## About this exercise:
Each entry must appear in the answer exactly as it does here.

## Task inputs:
=== Begin Enclosure ===

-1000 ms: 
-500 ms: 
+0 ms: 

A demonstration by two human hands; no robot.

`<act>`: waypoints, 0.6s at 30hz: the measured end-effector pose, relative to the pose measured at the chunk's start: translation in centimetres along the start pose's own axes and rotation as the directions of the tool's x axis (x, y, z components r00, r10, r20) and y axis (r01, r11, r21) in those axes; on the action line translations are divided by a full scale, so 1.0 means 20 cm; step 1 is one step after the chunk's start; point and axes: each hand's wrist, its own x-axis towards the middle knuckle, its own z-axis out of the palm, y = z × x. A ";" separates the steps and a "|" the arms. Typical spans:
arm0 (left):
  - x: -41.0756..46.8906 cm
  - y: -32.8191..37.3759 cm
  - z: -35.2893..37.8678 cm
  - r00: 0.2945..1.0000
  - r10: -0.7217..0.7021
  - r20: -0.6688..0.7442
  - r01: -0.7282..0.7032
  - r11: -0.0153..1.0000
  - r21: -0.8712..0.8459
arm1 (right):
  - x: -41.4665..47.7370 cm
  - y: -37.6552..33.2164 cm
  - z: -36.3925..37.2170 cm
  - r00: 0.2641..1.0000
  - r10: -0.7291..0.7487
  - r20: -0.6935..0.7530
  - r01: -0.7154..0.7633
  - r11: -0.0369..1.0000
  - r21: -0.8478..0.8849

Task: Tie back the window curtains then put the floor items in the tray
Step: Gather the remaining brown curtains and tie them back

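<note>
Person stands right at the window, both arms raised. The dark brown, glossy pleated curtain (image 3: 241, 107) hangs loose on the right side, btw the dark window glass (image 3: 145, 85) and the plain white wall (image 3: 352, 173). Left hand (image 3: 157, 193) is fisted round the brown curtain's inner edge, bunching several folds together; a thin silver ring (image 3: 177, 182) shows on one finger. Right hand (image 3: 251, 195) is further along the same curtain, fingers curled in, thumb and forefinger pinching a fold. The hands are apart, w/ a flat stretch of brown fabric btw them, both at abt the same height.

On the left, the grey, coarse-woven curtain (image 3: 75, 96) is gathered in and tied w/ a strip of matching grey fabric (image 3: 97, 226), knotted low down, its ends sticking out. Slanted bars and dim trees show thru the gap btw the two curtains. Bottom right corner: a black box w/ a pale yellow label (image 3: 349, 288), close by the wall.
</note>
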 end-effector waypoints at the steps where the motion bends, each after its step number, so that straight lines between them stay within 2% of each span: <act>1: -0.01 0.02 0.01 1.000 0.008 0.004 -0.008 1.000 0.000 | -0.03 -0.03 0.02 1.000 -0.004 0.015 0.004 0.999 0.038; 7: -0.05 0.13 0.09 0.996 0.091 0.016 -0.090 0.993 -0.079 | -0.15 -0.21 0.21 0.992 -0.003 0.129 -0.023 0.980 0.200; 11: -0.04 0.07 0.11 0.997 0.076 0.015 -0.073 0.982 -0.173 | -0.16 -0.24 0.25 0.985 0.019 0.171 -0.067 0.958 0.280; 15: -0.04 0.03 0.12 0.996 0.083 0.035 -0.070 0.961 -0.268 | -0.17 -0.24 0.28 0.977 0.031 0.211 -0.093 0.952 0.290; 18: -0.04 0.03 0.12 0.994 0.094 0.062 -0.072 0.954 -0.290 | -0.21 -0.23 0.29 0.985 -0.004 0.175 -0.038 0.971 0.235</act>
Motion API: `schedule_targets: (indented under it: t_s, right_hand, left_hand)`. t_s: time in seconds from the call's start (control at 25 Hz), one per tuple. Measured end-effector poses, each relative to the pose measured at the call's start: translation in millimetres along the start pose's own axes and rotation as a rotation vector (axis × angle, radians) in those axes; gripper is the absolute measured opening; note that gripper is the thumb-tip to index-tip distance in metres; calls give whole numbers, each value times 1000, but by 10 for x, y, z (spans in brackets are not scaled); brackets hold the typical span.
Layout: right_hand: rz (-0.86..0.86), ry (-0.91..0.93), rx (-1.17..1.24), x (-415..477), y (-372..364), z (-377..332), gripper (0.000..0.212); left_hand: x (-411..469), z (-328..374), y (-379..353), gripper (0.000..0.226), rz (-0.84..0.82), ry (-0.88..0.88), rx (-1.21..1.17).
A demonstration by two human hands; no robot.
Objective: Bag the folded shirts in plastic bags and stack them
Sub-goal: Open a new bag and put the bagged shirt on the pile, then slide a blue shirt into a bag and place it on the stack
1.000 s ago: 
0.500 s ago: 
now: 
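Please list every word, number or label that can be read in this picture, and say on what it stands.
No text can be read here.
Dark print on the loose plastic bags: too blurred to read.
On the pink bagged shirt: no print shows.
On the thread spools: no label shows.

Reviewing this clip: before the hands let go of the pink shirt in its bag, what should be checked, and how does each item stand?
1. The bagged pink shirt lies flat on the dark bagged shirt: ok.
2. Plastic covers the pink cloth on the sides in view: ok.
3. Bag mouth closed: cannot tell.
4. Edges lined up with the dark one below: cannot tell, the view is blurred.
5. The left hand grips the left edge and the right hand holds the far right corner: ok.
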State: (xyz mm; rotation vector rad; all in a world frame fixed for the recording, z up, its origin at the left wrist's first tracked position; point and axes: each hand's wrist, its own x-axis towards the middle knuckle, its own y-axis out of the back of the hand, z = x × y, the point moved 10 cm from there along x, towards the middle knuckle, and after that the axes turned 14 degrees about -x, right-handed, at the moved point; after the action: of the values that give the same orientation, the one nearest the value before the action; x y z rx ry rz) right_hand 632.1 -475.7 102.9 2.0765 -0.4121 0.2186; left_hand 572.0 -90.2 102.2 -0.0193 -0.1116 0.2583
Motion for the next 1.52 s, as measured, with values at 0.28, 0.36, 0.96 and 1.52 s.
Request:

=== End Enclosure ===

## Result below:
-1000 ms: 
-500 ms: 
+0 ms: 

A demonstration by two human hands; no robot.

`<act>`: waypoints, 0.6s at 30hz: the measured end-effector pose, relative to the pose measured at the chunk's start: translation in centimetres along the start pose's own axes and rotation as the directions of the tool's x axis (x, y, z components r00, r10, r20) and y axis (r01, r11, r21) in those axes; on the action line translations are divided by a full scale, so 1.0 means 20 cm; step 1 is one step after the chunk's start; point and axes: each hand's wrist, its own x-axis towards the middle knuckle, its own z-axis out of the palm, y = z × x. A ";" separates the steps and a "|" the arms. Typical spans:
arm0 (left):
  - x: -41.0756..46.8906 cm
  - y: -32.8191..37.3759 cm
  - z: -35.2893..37.8678 cm
  - r00: 0.2945..1.0000
  - r10: -0.7217..0.7021
  - r20: -0.6688..0.7442
  - r01: -0.7282..0.7032
  - r11: -0.0153..1.0000
  - r21: -0.8712..0.8459
arm1 (right):
  - x: -41.4665..47.7370 cm
  - y: -37.6552..33.2164 cm
  - z: -36.3925..37.2170 cm
  - r00: 0.2641..1.0000
  - r10: -0.7291..0.7487
  - r20: -0.6935..0.7530
  - r01: -0.7154..0.7633
  - r11: -0.0369..1.0000
  - r21: -0.8478..0.8849

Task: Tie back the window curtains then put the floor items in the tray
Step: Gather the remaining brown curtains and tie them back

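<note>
Person stands right at the window, both arms raised. The dark brown, glossy pleated curtain (image 3: 241, 107) hangs loose on the right side, btw the dark window glass (image 3: 145, 85) and the plain white wall (image 3: 352, 173). Left hand (image 3: 157, 193) is fisted round the brown curtain's inner edge, bunching several folds together; a thin silver ring (image 3: 177, 182) shows on one finger. Right hand (image 3: 251, 195) is further along the same curtain, fingers curled in, thumb and forefinger pinching a fold. The hands are apart, w/ a flat stretch of brown fabric btw them, both at abt the same height.

On the left, the grey, coarse-woven curtain (image 3: 75, 96) is gathered in and tied w/ a strip of matching grey fabric (image 3: 97, 226), knotted low down, its ends sticking out. Slanted bars and dim trees show thru the gap btw the two curtains. Bottom right corner: a black box w/ a pale yellow label (image 3: 349, 288), close by the wall.
</note>
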 end-effector waypoints at the steps where the motion bends, each after its step number, so that straight lines between them stay within 2% of each span: <act>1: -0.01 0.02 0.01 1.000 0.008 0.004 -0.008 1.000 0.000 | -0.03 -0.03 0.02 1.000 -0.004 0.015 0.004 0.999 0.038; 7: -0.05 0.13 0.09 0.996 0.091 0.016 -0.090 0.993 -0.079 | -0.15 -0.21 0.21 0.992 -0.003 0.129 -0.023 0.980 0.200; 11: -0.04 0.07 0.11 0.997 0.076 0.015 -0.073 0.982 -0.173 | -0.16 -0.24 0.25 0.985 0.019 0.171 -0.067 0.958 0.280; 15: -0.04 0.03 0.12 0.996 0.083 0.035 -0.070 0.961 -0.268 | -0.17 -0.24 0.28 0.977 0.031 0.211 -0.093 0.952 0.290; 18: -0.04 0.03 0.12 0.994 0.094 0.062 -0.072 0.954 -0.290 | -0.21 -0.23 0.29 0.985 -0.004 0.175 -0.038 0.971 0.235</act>
Motion API: `schedule_targets: (indented under it: t_s, right_hand, left_hand)`. t_s: time in seconds from the call's start (control at 25 Hz), one per tuple. Measured end-effector poses, each relative to the pose measured at the call's start: translation in millimetres along the start pose's own axes and rotation as a rotation vector (axis × angle, radians) in those axes; gripper is the absolute measured opening; note that gripper is the thumb-tip to index-tip distance in metres; calls give whole numbers, each value times 1000, but by 10 for x, y, z (spans in brackets are not scaled); brackets hold the typical span.
Layout: right_hand: rz (-0.86..0.86), ry (-0.91..0.93), rx (-1.17..1.24), x (-415..477), y (-372..364), z (-377..332), gripper (0.000..0.212); left_hand: x (-411..469), z (-328..374), y (-379..353), gripper (0.000..0.226), rz (-0.84..0.82), ry (-0.88..0.88), rx (-1.21..1.17).
A demonstration by two human hands; no robot.
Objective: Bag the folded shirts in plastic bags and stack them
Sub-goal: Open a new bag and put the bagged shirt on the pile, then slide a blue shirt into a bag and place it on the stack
1.000 s ago: 
0.500 s ago: 
now: 
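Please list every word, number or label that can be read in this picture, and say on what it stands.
No text can be read here.
Dark print on the loose plastic bags: too blurred to read.
On the pink bagged shirt: no print shows.
On the thread spools: no label shows.

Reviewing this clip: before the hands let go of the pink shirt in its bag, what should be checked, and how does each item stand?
1. The bagged pink shirt lies flat on the dark bagged shirt: ok.
2. Plastic covers the pink cloth on the sides in view: ok.
3. Bag mouth closed: cannot tell.
4. Edges lined up with the dark one below: cannot tell, the view is blurred.
5. The left hand grips the left edge and the right hand holds the far right corner: ok.
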State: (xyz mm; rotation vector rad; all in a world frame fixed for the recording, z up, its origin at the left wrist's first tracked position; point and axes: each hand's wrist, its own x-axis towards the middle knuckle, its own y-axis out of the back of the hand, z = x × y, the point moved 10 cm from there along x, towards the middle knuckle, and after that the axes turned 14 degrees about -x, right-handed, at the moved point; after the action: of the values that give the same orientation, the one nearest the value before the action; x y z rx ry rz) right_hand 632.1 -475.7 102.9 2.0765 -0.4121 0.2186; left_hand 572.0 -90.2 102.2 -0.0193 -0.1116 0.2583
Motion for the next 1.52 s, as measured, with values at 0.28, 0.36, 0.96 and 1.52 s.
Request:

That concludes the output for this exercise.